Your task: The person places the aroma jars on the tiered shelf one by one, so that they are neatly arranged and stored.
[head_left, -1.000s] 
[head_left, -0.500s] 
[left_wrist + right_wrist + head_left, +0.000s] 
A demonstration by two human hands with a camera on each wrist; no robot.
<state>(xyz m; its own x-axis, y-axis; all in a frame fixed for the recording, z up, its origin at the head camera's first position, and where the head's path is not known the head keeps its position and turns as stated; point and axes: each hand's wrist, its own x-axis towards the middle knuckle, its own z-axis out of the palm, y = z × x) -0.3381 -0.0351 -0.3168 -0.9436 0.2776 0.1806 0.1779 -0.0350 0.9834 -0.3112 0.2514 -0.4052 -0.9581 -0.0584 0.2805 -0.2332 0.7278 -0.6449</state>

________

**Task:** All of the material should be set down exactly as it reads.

**Expected output:**
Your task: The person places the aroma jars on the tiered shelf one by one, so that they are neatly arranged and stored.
[head_left, -1.000s] 
[head_left, -0.500s] 
[left_wrist + right_wrist + head_left, +0.000s] 
A demonstration by two human hands with a camera on each wrist; no robot.
<state>(xyz m; its own x-axis, y-axis; all in a frame fixed for the recording, z up, its origin at the head camera's first position, and where the head's path is not known the head keeps its position and turns as stated; point and axes: each hand's wrist, its own x-axis towards the middle knuckle, its own z-axis out of the palm, y = z × x) -0.3381 -0.0351 -0.3168 -0.9436 0.2776 0.1806 0.1779 -0.0350 0.9834 -0.3112 0.2514 -0.4052 -0.9581 -0.0584 0.2805 -0.2332 0.7278 -0.6449</state>

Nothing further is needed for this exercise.